What to work on » Would you please print the data a second time, exactly as it stands?

Information supplied »
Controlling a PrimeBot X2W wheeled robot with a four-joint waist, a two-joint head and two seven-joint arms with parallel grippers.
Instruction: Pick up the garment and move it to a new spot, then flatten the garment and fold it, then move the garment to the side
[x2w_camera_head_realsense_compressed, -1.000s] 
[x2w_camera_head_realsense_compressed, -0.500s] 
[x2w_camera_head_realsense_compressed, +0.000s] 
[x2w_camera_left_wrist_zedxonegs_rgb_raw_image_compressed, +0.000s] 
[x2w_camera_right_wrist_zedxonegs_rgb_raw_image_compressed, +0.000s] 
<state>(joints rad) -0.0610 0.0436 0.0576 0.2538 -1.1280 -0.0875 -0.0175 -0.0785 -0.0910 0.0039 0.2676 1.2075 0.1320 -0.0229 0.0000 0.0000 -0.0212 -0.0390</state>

Answer space »
Controlling a PrimeBot X2W wheeled robot with a four-joint waist, a two-joint head and two seven-joint arms with parallel grippers.
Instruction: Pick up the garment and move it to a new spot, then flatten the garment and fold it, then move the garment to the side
[x2w_camera_head_realsense_compressed, -1.000s] 
[x2w_camera_head_realsense_compressed, -0.500s] 
[x2w_camera_head_realsense_compressed, +0.000s] 
[x2w_camera_left_wrist_zedxonegs_rgb_raw_image_compressed, +0.000s] 
[x2w_camera_right_wrist_zedxonegs_rgb_raw_image_compressed, +0.000s] 
<state>(joints rad) -0.0610 0.0436 0.0576 0.2538 -1.1280 -0.0875 -0.0175 -0.0785 -0.0910 0.0039 0.2676 1.2075 0.1320 -0.0229 0.0000 0.0000 -0.0212 -0.0390</state>

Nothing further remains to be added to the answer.